Wait; what? If C is not a Low-Level Language, then what is a Low-Level Language?...

dragonwriter · on Dec 27, 2019

> Wait; what? If C is not a Low-Level Language, then what is a Low-Level Language?

Assembly, actual machine code. (Contrary to the article, C was never a low-level language, when it was younger it was literally a textbook high-level language because it allows abstracting from the specific machine, and while it's less likely to be what a textbook points to as an example today, that hasn't changed.)

nwallin · on Dec 27, 2019

Following the metrics if the article, assembly language isn't low level either. Assembly language only gives you access to 16 integer registers and the 16 (?) sse/avx SIMD registers on x86_64. It doesn't give you access to the 64 or so integer registers or the who knows how many SIMD registers there are. Assembly instructions do not map to uops, no matter how much we pretend they do. We couldn't even program uops of we wanted to.
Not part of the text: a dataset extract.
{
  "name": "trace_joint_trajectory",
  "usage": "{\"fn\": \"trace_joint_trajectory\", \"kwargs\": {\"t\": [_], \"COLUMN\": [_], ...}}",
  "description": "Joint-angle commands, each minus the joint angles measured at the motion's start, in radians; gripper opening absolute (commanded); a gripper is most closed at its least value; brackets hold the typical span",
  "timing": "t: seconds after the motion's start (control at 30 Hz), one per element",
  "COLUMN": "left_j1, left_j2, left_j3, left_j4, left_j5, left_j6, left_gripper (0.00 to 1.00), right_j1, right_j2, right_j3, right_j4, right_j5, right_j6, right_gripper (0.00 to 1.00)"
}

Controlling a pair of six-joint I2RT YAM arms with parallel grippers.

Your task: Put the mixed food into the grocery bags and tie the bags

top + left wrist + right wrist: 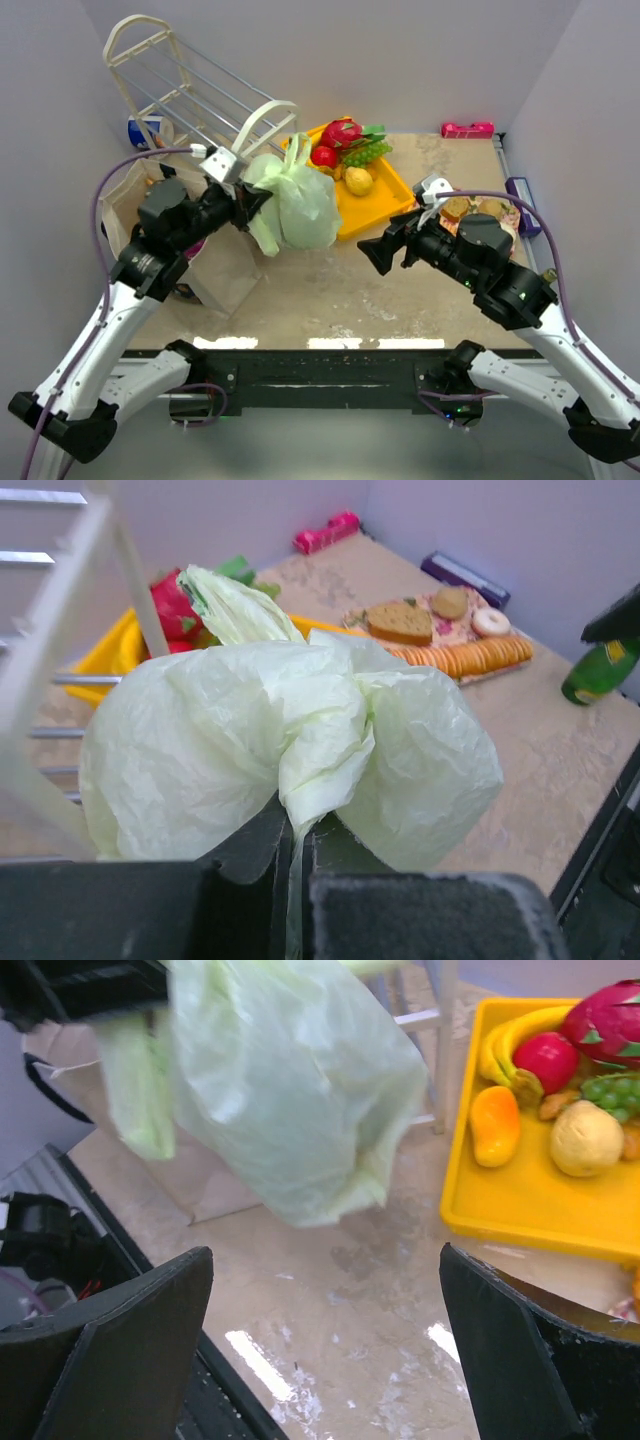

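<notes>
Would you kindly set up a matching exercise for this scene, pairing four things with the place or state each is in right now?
Things
1. green plastic bag
2. right gripper
3. yellow tray
4. beige tote

Places or states
A. carries toy fruit
B. fingers spread wide, nothing between them
C. stands at the left side of the top view
D. clamped between the fingers of the left gripper

Pairs: 1-D, 2-B, 3-A, 4-C
</notes>
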Motion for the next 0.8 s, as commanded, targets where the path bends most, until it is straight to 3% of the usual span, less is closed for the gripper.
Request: {"fn": "trace_joint_trajectory", "kwargs": {"t": [0.0,0.23,0.47,0.63,0.77], "left_j1": [0.025,0.084,0.084,0.084,0.084], "left_j2": [-0.047,-0.046,-0.081,-0.064,-0.051], "left_j3": [0.164,0.312,0.339,0.340,0.333], "left_j4": [0.011,-0.082,-0.146,-0.148,-0.122], "left_j5": [-0.147,-0.377,-0.685,-0.750,-0.701], "left_j6": [0.078,0.076,0.160,0.158,0.145], "left_gripper": [0.00,0.00,0.00,0.00,0.00], "right_j1": [0.004,0.004,0.004,0.004,0.004], "right_j2": [-0.017,-0.019,-0.039,-0.031,-0.031], "right_j3": [0.005,-0.017,-0.038,-0.043,-0.043], "right_j4": [-0.036,-0.082,-0.093,-0.090,-0.094], "right_j5": [0.155,0.287,0.307,0.310,0.310], "right_j6": [0.017,0.048,0.068,0.078,0.084], "right_gripper": [0.99,0.99,0.99,0.99,0.99]}}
These instructions are not executed in the order we specify them, and some of them are not executed at all: modern CPUs have their own dead code detectors and will drop instructions if it feels like it.
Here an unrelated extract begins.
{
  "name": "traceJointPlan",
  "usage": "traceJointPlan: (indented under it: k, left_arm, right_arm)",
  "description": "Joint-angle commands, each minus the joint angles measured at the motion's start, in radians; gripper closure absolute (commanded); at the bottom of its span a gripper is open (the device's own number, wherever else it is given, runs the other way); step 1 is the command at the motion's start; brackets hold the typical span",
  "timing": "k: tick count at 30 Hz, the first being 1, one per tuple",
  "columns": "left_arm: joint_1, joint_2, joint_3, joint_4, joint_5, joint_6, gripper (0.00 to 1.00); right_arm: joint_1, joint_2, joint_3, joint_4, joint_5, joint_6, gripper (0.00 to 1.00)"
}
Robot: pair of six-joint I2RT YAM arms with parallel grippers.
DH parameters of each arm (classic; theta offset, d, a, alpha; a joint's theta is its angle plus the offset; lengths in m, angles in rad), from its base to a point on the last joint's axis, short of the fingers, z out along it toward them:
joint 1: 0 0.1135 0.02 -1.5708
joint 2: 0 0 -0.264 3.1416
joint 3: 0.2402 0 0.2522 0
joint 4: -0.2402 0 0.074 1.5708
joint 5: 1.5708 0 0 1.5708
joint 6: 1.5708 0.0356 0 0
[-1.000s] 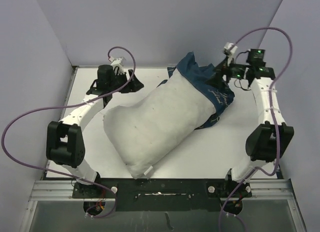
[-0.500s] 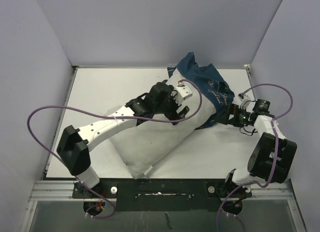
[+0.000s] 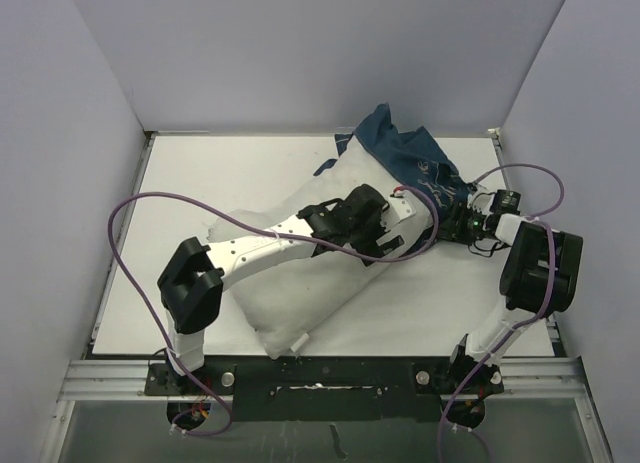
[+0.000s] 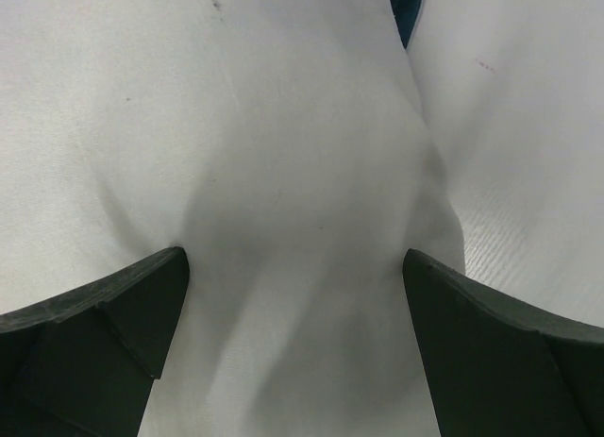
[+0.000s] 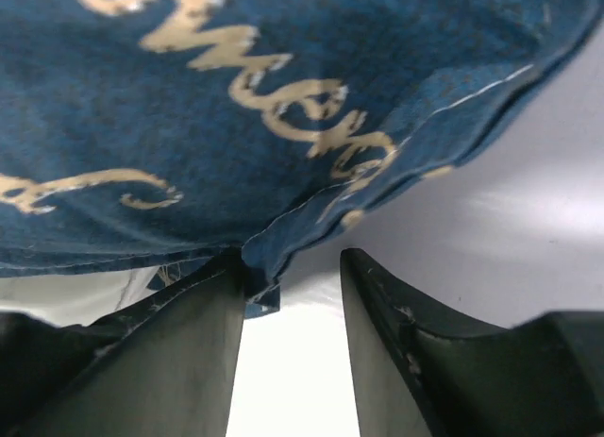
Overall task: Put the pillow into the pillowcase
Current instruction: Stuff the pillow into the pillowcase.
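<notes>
Top view: the pillow [image 3: 285, 283] is lying diagonally across the white table [image 3: 200, 173], its near end pointing toward the arm bases and its far right end sitting inside the mouth of the pillowcase [image 3: 420, 163]. The pillowcase is bunching at the far right of the table, covering only that end, and most of the pillow is showing outside it. The left arm [image 3: 255, 255] is stretching over the pillow, placing the left gripper [image 3: 385, 245] on the pillow's right flank, just short of the blue fabric. The right gripper [image 3: 450, 223] is sitting low against the pillowcase's right edge.

Left wrist view: the left gripper [image 4: 294, 295] is standing with its jaws spread wide, and both fingers [image 4: 94, 333] are pressing into the pillow [image 4: 283, 154] so that a soft bulge is rising between them. A sliver of pillowcase [image 4: 408, 8] is showing at the top, with bare table [image 4: 538, 192] to the right.

Right wrist view: the right gripper [image 5: 288, 305] is holding its jaws partway apart beneath the pillowcase [image 5: 236, 107]. A folded corner of the hem is hanging against one finger [image 5: 160, 361]. Whether the hem is actually being pinched cannot be told from this angle.
</notes>
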Motion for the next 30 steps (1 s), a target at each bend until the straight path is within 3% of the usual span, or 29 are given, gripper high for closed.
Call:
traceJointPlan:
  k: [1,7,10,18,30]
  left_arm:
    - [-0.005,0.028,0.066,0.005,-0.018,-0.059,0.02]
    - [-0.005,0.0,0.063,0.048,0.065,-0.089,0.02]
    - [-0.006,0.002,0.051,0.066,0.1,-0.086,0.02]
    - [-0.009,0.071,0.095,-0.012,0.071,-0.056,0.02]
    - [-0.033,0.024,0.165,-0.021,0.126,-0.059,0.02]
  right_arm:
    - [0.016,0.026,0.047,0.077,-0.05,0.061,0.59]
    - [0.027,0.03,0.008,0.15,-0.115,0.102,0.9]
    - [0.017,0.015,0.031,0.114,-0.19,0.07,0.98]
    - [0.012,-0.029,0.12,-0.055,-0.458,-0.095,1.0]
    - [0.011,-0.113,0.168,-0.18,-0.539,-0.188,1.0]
Assembly language programmers have less control of the microcode than raw JVM bytecode programmers have over the x86_64 instructions that eventually get executed have.

millstone · on Dec 27, 2019

Right, but that's the hardware interface. The CPU consumes a compressed instruction stream. Compression is achieved by the compiler via a lossy mapping of infinite registers onto a finite register set. This stream is then re-inflated by the CPU through discovering false dependencies in the interference graph via register renaming, and then cleaning up spilling via caching.

If this seems absurdly complex, it might be because of the absurd complexity. But the alternative has been tried, and tried and tried (RISC, VLIW), and always a failure. Well fuck.

nwallin · on Dec 27, 2019

I mean... sure?

But what's the point, what low level languages are there? The linked article is arguing that C isn't low level because modern CPUs behave so differently than what their hardware interface suggests they do. If we accept this argument, then assembly language isn't low level either, because it suffers from all these same limitations. If assembly language isn't low level, then why is "low level" even a phrase?

My point is that if you're going to argue that C isn't low level, then it's hard to argue that assembly language is. Conversely, if you're going to argue that assembly language is low level, it's hard to argue that C isn't. So it's flippant to argue (in this thread) that assembly language is low level without also rebuking the article or coming up with a persuasive argument as to why C shouldn't be lumped in with assembly language.

Personally, I think the article is wrong. C is low level. It is useful to distinguish between C and Python in terms of C is low level and Python is high level. It is a useful mental model, therefore I'm keeping it. But if people in this thread are going to make both arguments that the article is correct and assembly language is low level, you'll need to justify that fairly strongly.

I'm also not arguing that RISC or (ew) VLIW are the answer.

dragonwriter · on Dec 27, 2019

> The linked article is arguing that C isn't low level because modern CPUs behave so differently than what their hardware interface suggests they do.

Which is right in conclusion, but wrong on reasoning.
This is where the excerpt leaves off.